For those of us who were fortunate enough to participate in the Wallowa GSOC field trip, along with stunning geology we were immersed in an abundance of wildflowers. We were surrounded by an unbelievable variety of wildflowers everywhere we went. At any one time you could stand still and see more than a dozen or more different flowers surrounding you.

We were fortunate to have several GSOC members who also were wildflower enthusiasts. There were several interesting conversations and discussion of the possible ID of an interesting flower. I know that I learned a lot from the other people on the trip.
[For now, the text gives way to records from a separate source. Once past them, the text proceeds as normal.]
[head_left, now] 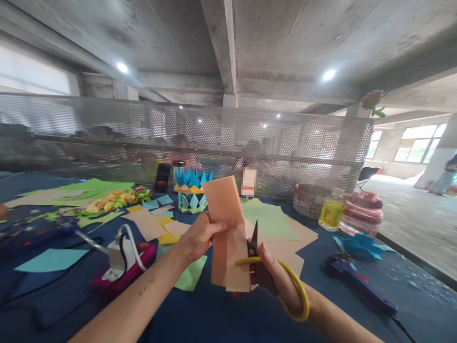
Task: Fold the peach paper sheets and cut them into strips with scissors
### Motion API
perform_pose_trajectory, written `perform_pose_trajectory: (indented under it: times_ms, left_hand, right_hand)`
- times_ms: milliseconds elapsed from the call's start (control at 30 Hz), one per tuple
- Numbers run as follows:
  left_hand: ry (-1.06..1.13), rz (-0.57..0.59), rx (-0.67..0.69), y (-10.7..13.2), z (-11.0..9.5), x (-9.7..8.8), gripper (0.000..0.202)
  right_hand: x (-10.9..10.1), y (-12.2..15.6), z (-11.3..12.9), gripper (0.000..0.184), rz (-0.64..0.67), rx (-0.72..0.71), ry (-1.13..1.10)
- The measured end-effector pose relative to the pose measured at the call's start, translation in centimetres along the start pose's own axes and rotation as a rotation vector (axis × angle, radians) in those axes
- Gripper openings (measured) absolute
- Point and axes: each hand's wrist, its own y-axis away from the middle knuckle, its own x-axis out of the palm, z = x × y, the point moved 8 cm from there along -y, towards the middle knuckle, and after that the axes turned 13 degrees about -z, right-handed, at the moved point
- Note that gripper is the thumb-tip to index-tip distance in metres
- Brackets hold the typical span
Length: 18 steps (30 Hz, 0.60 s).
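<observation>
My left hand (200,236) pinches a folded peach-coloured sheet of paper (225,228), holding it upright above the dark blue table (221,314). My right hand (276,276) grips yellow-handled scissors (266,269); their short dark blades point up, at the paper's right edge. Below the grip the paper hangs in loose layers.
Loose coloured sheets (274,224) cover the table. A folded blue and orange paper crown (193,188) stands behind. A glue gun (121,259) rests on a pink stand at left, a blue glue gun (357,281) at right. A yellow bottle (331,209) and basket (309,199) stand by a perforated screen (285,143).
</observation>
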Motion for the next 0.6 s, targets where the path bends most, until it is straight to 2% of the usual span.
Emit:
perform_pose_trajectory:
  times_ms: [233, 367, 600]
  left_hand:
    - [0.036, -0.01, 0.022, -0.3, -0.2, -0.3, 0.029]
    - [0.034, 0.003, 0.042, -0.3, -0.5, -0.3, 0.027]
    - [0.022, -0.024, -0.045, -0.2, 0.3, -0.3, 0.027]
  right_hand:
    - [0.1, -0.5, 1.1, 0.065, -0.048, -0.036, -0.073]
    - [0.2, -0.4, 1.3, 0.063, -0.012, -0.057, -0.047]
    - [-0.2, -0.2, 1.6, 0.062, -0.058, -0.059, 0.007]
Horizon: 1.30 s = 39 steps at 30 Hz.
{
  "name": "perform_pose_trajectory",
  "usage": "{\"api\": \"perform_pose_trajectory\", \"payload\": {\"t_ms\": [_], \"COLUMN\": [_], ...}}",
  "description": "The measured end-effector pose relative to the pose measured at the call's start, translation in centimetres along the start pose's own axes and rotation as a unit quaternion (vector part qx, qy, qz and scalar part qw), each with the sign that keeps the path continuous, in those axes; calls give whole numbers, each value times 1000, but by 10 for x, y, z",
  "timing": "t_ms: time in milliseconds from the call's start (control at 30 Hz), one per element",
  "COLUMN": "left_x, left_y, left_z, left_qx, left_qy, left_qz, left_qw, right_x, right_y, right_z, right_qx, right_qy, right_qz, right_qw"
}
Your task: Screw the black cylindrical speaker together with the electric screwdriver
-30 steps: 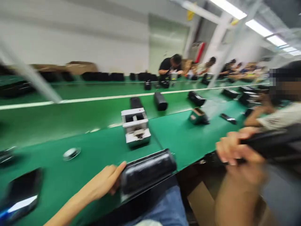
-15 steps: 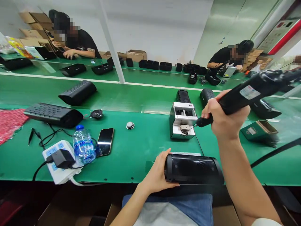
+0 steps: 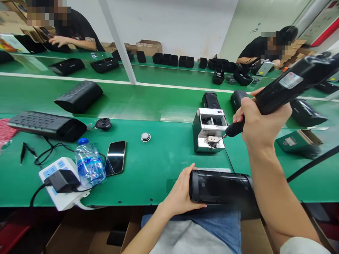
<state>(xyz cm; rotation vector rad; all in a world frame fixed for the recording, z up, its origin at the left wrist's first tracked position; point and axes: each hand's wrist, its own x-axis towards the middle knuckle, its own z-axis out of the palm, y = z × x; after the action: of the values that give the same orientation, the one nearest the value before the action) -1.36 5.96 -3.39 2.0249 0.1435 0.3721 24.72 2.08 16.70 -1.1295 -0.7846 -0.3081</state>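
A black cylindrical speaker (image 3: 219, 188) lies at the near edge of the green workbench (image 3: 161, 169), with the left hand (image 3: 180, 190) curled around its end, fingers closed on it. The right hand (image 3: 261, 120) wraps tightly around an electric screwdriver (image 3: 288, 90), whose bit sits just beside a metal jig (image 3: 209, 130). Toward the left stand a water bottle (image 3: 88, 163) and a smartphone (image 3: 115, 158).

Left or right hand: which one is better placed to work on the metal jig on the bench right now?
Right, probably. The right hand holds an electric screwdriver with its bit tip at the metal jig. The left hand is further off and occupied, holding a black cylindrical speaker at the bench edge.
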Motion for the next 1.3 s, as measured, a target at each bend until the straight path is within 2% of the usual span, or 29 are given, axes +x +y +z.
{"api": "perform_pose_trajectory", "payload": {"t_ms": [100,200,267,300,433,500,633,800,867,900,967,1033,1067,1100,1167,1200,1267,1300], "left_x": [0,1,2,2,3,3,4,4,4,4,5,5,5,5,5,4,2,2], "left_y": [-1,-3,-4,-4,-3,-3,-4,-5,-6,-6,-7,-7,-7,-6,-4,-4,-5,-6], "left_z": [0,-1,0,0,1,2,2,3,4,4,5,4,4,3,3,3,4,5], "left_qx": [4,3,6,8,15,15,7,15,15,15,13,11,11,12,16,18,23,26], "left_qy": [-1,0,4,6,16,17,17,24,26,26,26,29,28,27,21,19,17,18], "left_qz": [3,9,16,19,22,22,24,33,34,33,32,32,31,32,32,30,24,21], "left_qw": [1000,1000,1000,1000,1000,1000,1000,999,999,999,999,999,999,999,999,999,999,999], "right_x": [2,5,6,5,-1,-4,-7,-3,2,6,14,19,19,18,13,10,4,1], "right_y": [3,6,6,5,0,-2,-4,-8,-12,-13,-14,-9,-5,-1,6,8,9,8], "right_z": [-2,-4,-3,-2,1,1,1,-1,-5,-7,-9,-7,-4,0,7,10,12,12], "right_qx": [11,64,83,81,35,22,21,27,47,62,100,120,120,105,45,9,-32,-35], "right_qy": [-27,-147,-192,-185,-79,-54,-40,-60,-108,-152,-267,-334,-327,-288,-141,-67,23,37], "right_qz": [-20,-19,-14,-20,-46,-48,-52,-35,-13,2,38,57,48,29,-18,-28,-18,-7], "right_qw": [999,987,978,979,995,997,998,997,993,986,958,933,936,951,989,997,999,999]}}
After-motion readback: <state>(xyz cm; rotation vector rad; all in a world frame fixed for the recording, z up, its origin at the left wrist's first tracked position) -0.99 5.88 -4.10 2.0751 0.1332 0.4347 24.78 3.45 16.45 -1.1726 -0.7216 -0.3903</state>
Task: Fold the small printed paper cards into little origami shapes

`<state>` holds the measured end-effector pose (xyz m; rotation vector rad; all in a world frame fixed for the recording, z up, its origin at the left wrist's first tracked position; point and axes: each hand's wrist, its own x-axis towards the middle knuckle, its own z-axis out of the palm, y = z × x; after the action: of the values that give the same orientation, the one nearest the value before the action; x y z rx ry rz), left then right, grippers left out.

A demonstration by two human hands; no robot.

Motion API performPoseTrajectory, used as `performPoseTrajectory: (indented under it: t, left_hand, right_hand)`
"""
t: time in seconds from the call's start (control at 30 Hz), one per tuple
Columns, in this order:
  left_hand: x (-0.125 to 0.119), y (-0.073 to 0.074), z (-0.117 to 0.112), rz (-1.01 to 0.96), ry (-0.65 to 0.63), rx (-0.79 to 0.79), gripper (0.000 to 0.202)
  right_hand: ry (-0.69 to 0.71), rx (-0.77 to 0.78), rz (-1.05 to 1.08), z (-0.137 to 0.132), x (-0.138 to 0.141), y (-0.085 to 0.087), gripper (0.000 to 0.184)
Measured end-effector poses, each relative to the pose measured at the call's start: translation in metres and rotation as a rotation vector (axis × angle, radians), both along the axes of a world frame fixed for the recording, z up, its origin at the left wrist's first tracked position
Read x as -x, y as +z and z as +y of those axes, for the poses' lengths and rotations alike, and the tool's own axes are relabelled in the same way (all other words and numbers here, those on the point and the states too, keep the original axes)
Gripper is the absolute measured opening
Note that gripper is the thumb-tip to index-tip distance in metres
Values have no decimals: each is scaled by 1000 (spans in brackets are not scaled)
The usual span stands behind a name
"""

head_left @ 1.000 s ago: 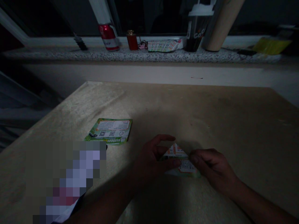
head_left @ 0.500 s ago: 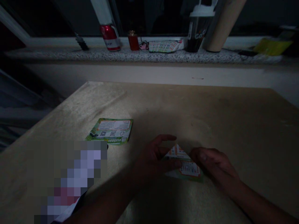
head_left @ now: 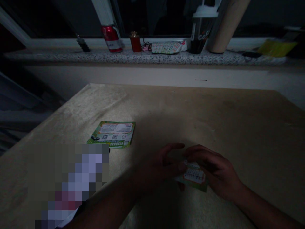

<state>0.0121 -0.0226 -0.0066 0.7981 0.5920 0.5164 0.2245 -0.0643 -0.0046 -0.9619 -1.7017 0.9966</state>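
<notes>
Left fingers (head_left: 181, 167) pinching a printed green leaflet (head_left: 194, 175).
Right fingers (head_left: 202, 153) curl over its top, grip unclear; QR-coded leaflet (head_left: 114, 132) lies left of both.

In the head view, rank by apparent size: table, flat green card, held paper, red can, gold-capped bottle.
1. table
2. flat green card
3. red can
4. gold-capped bottle
Unranked: held paper, partly covered by the left hand and right hand.

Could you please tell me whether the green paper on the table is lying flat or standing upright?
The green paper lies flat, its printed face turned up from the table.
</notes>
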Motion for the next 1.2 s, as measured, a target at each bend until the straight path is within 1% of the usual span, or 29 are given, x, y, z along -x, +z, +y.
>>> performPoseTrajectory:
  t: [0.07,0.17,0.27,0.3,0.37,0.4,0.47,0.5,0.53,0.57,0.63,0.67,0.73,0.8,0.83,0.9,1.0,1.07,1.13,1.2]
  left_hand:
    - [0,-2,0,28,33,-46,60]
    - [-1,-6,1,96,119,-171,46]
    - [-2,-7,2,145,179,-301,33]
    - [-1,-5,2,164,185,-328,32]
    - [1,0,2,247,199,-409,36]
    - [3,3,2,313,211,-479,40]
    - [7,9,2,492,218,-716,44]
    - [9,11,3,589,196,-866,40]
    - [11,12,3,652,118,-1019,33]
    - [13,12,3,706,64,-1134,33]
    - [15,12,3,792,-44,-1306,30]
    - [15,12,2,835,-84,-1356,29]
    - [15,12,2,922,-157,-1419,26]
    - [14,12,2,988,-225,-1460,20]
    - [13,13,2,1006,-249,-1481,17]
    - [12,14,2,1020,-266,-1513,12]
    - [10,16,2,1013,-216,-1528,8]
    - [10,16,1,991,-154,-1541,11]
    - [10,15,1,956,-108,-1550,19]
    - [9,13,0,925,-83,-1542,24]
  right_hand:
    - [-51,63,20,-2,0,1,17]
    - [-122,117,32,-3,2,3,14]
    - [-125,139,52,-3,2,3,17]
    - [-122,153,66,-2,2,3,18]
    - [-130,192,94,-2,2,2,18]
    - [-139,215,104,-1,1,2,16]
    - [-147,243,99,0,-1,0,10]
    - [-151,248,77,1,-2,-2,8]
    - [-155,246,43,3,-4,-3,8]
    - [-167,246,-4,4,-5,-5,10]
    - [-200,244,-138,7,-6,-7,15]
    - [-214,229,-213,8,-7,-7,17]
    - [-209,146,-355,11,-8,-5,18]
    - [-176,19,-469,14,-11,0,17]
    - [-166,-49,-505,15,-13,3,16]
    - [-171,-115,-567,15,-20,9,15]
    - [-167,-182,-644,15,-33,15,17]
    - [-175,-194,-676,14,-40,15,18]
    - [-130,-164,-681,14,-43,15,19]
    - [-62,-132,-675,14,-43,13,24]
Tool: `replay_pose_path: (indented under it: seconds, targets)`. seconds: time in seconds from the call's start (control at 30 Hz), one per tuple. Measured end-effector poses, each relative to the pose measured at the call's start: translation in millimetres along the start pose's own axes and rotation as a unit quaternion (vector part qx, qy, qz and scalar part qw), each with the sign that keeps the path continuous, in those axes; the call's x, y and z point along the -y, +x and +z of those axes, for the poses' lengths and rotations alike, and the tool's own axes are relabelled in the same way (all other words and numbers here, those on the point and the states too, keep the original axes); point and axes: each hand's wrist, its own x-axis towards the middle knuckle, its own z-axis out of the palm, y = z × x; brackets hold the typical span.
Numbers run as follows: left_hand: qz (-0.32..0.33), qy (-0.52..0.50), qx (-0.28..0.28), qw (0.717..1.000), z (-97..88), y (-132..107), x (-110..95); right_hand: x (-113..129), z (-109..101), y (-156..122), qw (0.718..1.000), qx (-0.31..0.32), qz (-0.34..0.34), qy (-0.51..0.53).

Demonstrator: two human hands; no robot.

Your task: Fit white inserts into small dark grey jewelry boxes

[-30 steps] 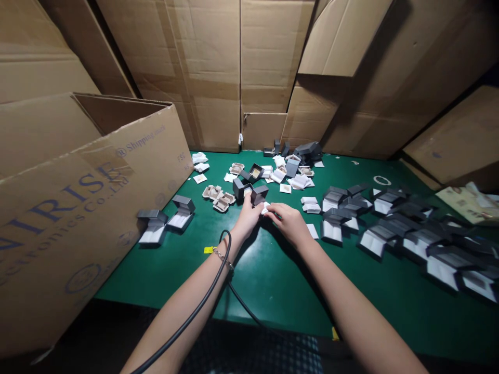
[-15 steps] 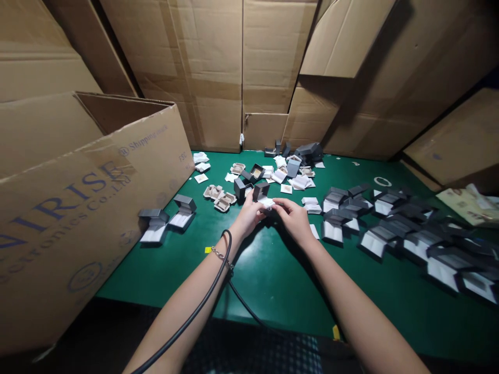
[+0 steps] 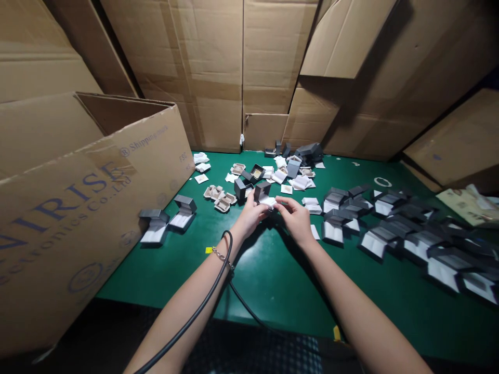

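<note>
Over the middle of the green table (image 3: 273, 280), my left hand (image 3: 249, 215) is closed around a small dark hinged gift box (image 3: 262, 191), its lid standing up. A white insert (image 3: 270, 201) shows at the box's opening. The fingers of my right hand (image 3: 293, 215) pinch the insert's right edge; whether it sits fully inside the box I cannot tell. Just behind my left hand stands another dark box (image 3: 239, 190). Folded pale card inserts (image 3: 224, 201) lie to the left of it.
A large carton (image 3: 156, 156) stands at the left, with two opened boxes (image 3: 182, 214) beside it. Many opened dark boxes (image 3: 417, 244) fill the right side. White inserts (image 3: 302, 182) are scattered at the back. A black cable (image 3: 195, 311) loops over my left wrist.
Both hands have shifted very slightly to the right with the box and insert. The things on the table lie as before.
</note>
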Motion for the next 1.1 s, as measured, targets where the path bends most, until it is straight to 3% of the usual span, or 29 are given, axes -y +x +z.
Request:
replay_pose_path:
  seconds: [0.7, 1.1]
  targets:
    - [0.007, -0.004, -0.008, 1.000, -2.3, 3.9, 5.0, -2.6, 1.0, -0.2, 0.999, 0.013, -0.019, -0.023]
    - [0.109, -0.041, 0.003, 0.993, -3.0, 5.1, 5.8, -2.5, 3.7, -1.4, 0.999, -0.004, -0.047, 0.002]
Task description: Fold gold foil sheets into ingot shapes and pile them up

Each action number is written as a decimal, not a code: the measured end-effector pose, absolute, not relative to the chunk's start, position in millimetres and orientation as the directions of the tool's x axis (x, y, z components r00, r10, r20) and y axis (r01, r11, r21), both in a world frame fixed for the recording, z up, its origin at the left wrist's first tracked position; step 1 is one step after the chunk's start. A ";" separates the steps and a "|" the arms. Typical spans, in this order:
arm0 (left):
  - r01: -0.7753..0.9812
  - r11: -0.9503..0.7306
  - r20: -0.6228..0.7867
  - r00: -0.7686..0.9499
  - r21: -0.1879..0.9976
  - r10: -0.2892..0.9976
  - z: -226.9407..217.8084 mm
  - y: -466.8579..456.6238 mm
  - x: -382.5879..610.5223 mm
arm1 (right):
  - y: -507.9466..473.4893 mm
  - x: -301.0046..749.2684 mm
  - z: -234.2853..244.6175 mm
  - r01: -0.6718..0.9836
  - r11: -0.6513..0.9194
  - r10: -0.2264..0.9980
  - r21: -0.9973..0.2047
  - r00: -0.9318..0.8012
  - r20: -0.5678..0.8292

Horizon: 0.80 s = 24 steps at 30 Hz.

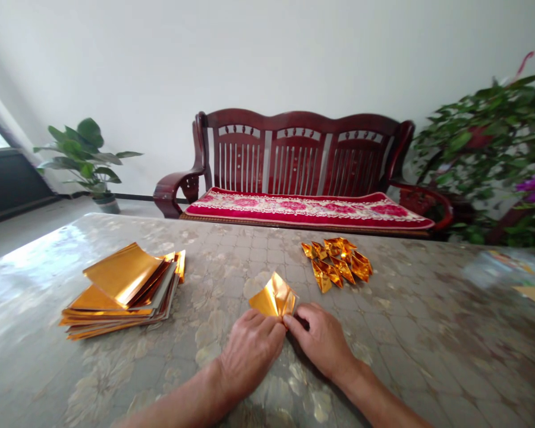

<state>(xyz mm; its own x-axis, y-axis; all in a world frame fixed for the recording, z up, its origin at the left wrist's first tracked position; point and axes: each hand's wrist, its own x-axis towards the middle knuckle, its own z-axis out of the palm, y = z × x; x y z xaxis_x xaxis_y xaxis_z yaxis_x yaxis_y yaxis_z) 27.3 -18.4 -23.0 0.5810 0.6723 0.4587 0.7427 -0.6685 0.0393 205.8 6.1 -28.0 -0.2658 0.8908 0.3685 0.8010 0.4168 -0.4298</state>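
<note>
A sheet of gold foil paper [274, 295], partly folded with a point facing away from me, is held at its near edge. My left hand [255, 342] is closed on its left side, fingers bent over the paper. On the other side my right hand [320, 336] pinches the near corner, its thumb close to the left fingers. Beyond and to the right lies a group of folded gold paper ingots [339, 261]. At the left sits a stack of gold foil sheets [125, 291], loosely piled with uneven edges. The fold under my fingers is hidden.
The table [396, 333] has a patterned grey-brown cover. Clear plastic packaging [503, 267] lies near its right edge. Past the far edge stands a dark red wooden bench [294, 154] with a floral seat cover [307, 206]. Potted plants [82, 154] flank it.
</note>
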 end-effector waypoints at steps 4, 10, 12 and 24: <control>0.690 -0.709 0.437 0.599 0.143 0.671 -23.0 -17.1 27.2 | 7.6 207.2 -30.6 0.796 0.412 0.891 -0.443 -0.251 0.377; 0.579 -0.721 0.639 0.398 0.381 0.658 -16.5 -17.7 18.5 | 6.2 218.0 -15.0 0.777 0.604 0.659 -0.176 -0.364 0.658; 0.549 -0.717 0.719 0.272 0.429 0.639 -15.8 -18.5 14.7 | 3.7 220.5 -8.8 0.766 0.641 0.557 -0.042 -0.427 0.712; 0.550 -0.707 0.670 0.319 0.445 0.670 -19.8 -7.2 5.0 | -0.9 220.5 -9.4 0.767 0.633 0.501 0.102 -0.507 0.701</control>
<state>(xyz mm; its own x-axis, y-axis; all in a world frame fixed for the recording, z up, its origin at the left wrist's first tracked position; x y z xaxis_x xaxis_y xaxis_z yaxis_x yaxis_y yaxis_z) 5.0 -7.2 -19.8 0.3186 0.6703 0.6702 0.5498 -0.7066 0.4454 220.5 -0.9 -9.4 -0.5070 0.5014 0.7011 0.7675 0.6328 0.1024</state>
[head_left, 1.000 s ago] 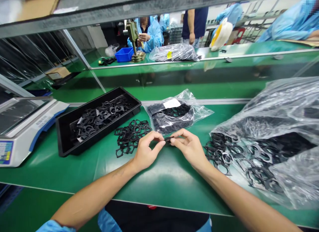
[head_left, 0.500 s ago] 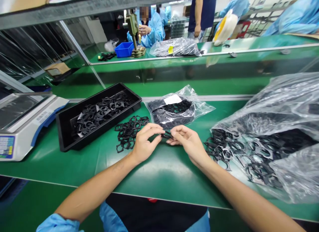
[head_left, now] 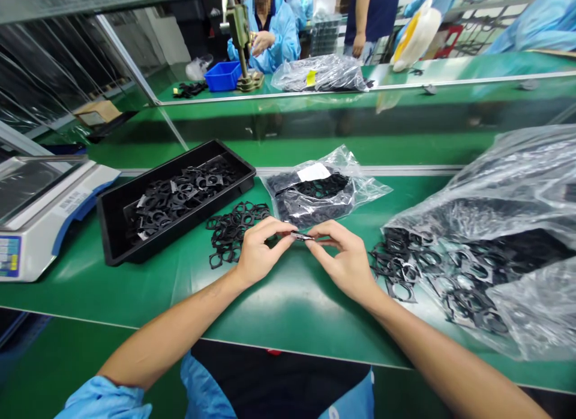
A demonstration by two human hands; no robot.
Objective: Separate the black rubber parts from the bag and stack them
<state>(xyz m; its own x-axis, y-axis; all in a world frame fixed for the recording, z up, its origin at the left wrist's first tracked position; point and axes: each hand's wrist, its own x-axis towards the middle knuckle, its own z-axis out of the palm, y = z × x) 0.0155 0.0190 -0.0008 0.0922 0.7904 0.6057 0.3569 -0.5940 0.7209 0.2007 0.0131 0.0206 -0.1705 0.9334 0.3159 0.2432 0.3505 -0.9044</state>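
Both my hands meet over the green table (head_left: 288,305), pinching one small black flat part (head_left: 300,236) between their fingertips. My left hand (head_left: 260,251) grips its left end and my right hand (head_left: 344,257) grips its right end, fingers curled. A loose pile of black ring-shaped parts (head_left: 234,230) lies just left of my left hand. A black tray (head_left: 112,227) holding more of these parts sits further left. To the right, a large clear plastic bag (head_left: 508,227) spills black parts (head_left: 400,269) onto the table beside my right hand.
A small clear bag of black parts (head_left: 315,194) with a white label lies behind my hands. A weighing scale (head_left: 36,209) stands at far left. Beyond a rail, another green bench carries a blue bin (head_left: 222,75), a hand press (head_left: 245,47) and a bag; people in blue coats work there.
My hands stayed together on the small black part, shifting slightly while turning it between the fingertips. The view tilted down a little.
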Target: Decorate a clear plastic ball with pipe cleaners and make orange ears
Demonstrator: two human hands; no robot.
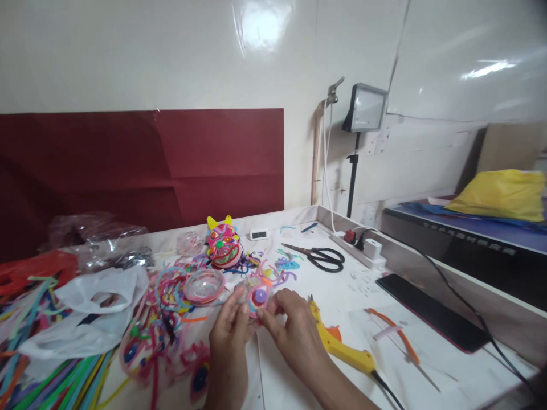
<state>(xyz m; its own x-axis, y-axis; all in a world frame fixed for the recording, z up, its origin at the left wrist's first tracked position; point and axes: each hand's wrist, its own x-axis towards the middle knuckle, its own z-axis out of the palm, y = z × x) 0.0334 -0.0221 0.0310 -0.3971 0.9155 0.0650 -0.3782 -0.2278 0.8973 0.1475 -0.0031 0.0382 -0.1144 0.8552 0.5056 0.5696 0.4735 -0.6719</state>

We started out on the Zumwalt prairie which is known for its Mima mounds as well as its wildflowers. The Big Headed Clover, Old Mans Whiskers, Larkspur, Lupine and others were everywhere. But I think that the 6-mile round trip hike up Hurricane creek really gave us an opportunity to see the biggest variety. The hike took us through several habitats, avalanche meadows, rocky slopes, moist trees and streams. Here we saw lots of Calypso orchids, an early Mountain Lady Slipper orchid, Striped Coral Root, Balsam Root, Lupine, Meadow Rue, Arnica, Cinquefoil, Penstemon and more.

Our last day took us to the Iwetamlaykin State Heritage site where our guide Ellen Morris Bishop gave us an intro to the value of native bunch grass and other native plants. Along with being an excellent Geologist, photographer and newspaper editor, she knows her plants!

Overall, we saw over 50 species of wildflower — not bad for a geology field trip!